It'd be a useful discipline for me to log and write about the books I read. A blog might help in that discipline and -who knows?- may be useful to ... you?
Jamieson, Ian. 2004. Journeying in Faith; in and Beyond the Tough Places. London, SPCK. 0281055890. £11.99
This is a kind of follow-up further reflection on the author's previous book
A Churchless Faith. it follows up people after five years and it follows up some of the concerns that the previous book identifies. What is most different is the more 'devotional', less sociological approach. This book is more an attempt to offer perspective and help to those who have left EPC (Evangelical, Pentecostal, Charismatic) churches and yet not the Christian faith.
The image of the desert is explored as well as darkness. There is some use made of Fowler's stages of faith. Jamieson mixes personal statements from a variety of church leavers and in places puts this alongside scriptural passages and the experience of saints and other prominent Christians. There is a real advocacy for the church leavers who in most cases have left because their churches could no longer hold them or their questions or their sense of disconnection. It may be an indictment of such churches -though it is not part of the scope of this book to explore how to hold and care for these liminal people. In fact it may be best to allow what happens to many of those described and given voice through this book; they organise support groups -a kind of informal house church, if you like.
I can't help feeling that it would be good to make some kind of connections back to the left churches so that growth and learning, blessing and permission giving could be part of the scene, or that pastoral support could be given, as and if appropriate wit out grudging time/energy 'lost' on 'malcontents'.
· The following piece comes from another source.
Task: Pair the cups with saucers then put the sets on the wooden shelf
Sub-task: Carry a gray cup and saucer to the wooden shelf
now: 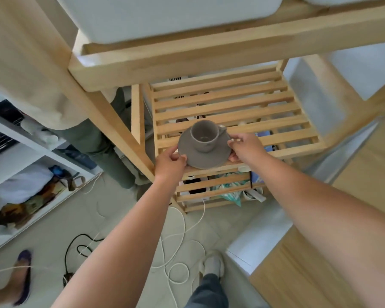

If there is a weakness, for me it is that two or three times the biblical parallels and reflections seem to slip a little to close to the preachy mode that many church-leavers find difficult. On the other hand I really enjoyed the interweavings of contemporary films and novels as points of reflection.
I have to confess a personal interest he also. I have been part of a 'liminal' group of Christians holding Christian faith dear yet not always finding normal church easy or even possible. I recognize the kinds of questionings and sense of misfit between my faith and what normally goes on in most EPC (and other) churches. I have been held in place in formal church by two things: one is being paid to minister in it (sometimes sadly; acknowledging that what I am called on to do would not necessarily nurture my faith, longing to see life inspired into them). The second is by being involved in alternative worship. In the light of this latter, I would have be even more interested to see how Jamieson's analyses would be received and perhaps apply in alternative worship communities.
This is an important book for us to consider as part of our collective thinking about our church in cultural change. Church leavers give an indication of both where we fail to be church and how we might improve our serve. There is a challenge too in the implicit critique of structures and church cultures as well as the apparent growth ceiling that has evidently become part of EPC churches. This latter point is important since it also seems to affect those in church leadership and the investment of time and money in training and support may be wasted [and how sad that I feel I have to put it that way in order to get attention from the institutional church]. It is hard to emphasise how important this book and its predecessor are in exposing a malaise near the heart of much of our church life. One that scarcely get recognised because the people most affected are the ones who quietly slip away and don't get followed up because busy church leaders make a priority of those who are 'easier' or more directly amenable to standard pastoral care -if the leavers are not in fact scapegoated as backsliders which is most unfair a label to apply to most of the people we meet in the pages of the book. Are you ready to take the challenge? Then read the book.